In many ways, the situation has got worse. We have public, very public, celebrities and politicians making comments such as “Rape is the will of God.” “Women should shut up and enjoy it.” “It is not rape if it is your spouse.” I find it deeply disturbing that if we were talking man on man rape these comments would be unacceptable.

So, let me ask you…

Have you had THE conversation?

You know the conversation about how we have the responsibility to ensure that women around us feel safe, and know that we are not a threat. Have you talked with your sons and his friends? Have you talked to your friends? Have you decided yourself, that you will not be a threat no matter what the circumstances?

Have you taken steps to support women in asserting their own agency over their own body? Do those women around you know that you are an ally? Are you an ally?

I see this as an issue with no middle ground. To not stand visibly opposed to violence against women, is to condone it. 

Wednesday, 25 October 2017

141, Breathing Bitterness

Hebrews 2: 17 For this reason he had to be made like them, fully human in every way, in order that he might become a merciful and faithful high priest in service to God, and that he might make atonement for the sins of the people.

The past few months have been a struggle.  Once again me and my band of cohorts have run afoul of the bureaucracy that surrounds our work. I have taken this to heart, for I look upon my work as being a steward of the agency. I cannot help but to think that I have not been a good steward.  What my band of misfits needs protection from is the very thing that is occurring. 
          Along with being a steward, I am an advocate for those we support.  And in doing that advocacy, I have had the audacity to call into question the judgement of the bureaucracy.  Thus, we have been brought under scrutiny once again.  Not only is this truly not deserved, it is excessive, and the faults found are either embellished, or created. One such created fault was the claim that the agency did not have a specific document.  We had already submitted the document for  review a few years earlier, and if those people sent to examine our files had asked to see it, then we would have produced it.
      It is difficult to watch the agency I developed be demoralized, and slowly dismantled.  Even harder for me is watching people that I greatly respect be degraded through a series of surprise inspections. But even harder still is watching those people who we support be treated in this way. There is no acknowledgement that those we support will never look like the other clients, and the services will never look like the other services. 
          As mentioned in previous blog posts we take on those people other agencies will not take on.  I wish that was an exaggeration, but it is not. The sad outcome of the actions of the bureaucracy is that there is at least one of our guys who will die. He will not receive adequate housing, and given his health, and the wet winters we encounter, his lungs will be re-infected.  He almost did not survive last winter – he spent several days in ICU and several weeks in hospital. Several others will be left without services, and one of our men will more than likely be returned to jail.  I wish that this was hyperbole, but again it is not.
           
          The entire situation is beyond frustrating. I know that there has been at least two meetings to discuss the agency, and our future.  That the futures of forty some odd people are being decided with no conversation with those effected by the decision is maddening.
          In a conversations with a few of my cohorts it was discussed that perhaps there really is no interest in providing services to those we support.  After all, it will be those people who pay the ultimate price. 

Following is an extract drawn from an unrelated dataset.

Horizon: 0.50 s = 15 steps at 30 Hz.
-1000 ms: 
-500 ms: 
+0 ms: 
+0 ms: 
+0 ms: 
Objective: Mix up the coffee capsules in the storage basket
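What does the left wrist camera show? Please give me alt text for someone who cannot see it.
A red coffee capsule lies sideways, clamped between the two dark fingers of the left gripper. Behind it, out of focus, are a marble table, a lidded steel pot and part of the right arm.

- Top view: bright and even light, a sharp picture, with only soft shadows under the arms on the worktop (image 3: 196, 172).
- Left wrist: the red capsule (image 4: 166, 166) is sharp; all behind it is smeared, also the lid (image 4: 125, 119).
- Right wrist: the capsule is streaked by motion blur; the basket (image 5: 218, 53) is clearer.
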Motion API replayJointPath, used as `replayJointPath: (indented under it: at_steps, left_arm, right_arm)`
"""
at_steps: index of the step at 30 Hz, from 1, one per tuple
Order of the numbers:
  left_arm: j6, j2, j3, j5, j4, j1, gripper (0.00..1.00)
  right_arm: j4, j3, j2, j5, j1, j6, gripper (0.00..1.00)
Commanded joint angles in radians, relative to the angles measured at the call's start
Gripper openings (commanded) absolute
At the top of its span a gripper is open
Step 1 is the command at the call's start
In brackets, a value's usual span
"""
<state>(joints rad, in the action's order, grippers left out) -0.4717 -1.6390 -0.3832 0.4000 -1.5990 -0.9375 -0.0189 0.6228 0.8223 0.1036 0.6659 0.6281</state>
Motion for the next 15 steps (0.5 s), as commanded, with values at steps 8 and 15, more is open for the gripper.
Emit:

The last time I was in church for communion I could not bring myself to partake.  I connected with the violence visited upon Christ.  I have had enough of violence.  It seemed odd, as it always has, to celebrate the murder of Christ.  I know that we are invited to drink of this cup, and eat of this bread, but that day the recalling of the violence left me not willing to participate.  
If the worst were to occur, truly, it would mean an early retirement for me. Wanna and I have talked of running a coffee shop in Lamphun – about half an hour outside of Chaing Mai. I also know that if there was any hope of remaining in business I would. Maybe this is the means by which I retire?

I believe that the response to such situations in life for Christians is to seek our identity in Christ.  We are called to see Christ in the suffering of others.  Thus, we are told “For I was hungry and you gave me something to eat…”  But I believe, we are also called to identify with Christ in our own suffering.
          It was with this in mind that I reflected on my experience in church, deciding not to partake in communion.  I realize that my experience, will ultimately, make me more compassionate.  As if that is the gift I want. As I thought about this, I found myself praying that this cup pass by me.  I was struck with the irony of that – the same prayer Christ made the night before his execution.

          As I write this, I wonder, was he tempted to be angry with God? Was he angry with God? It is easy to see why his question, “My God, My God, why have you abandoned me?” is understood to be a question separate from the Psalm.  But I wonder. My emotions have a life of their own, did his?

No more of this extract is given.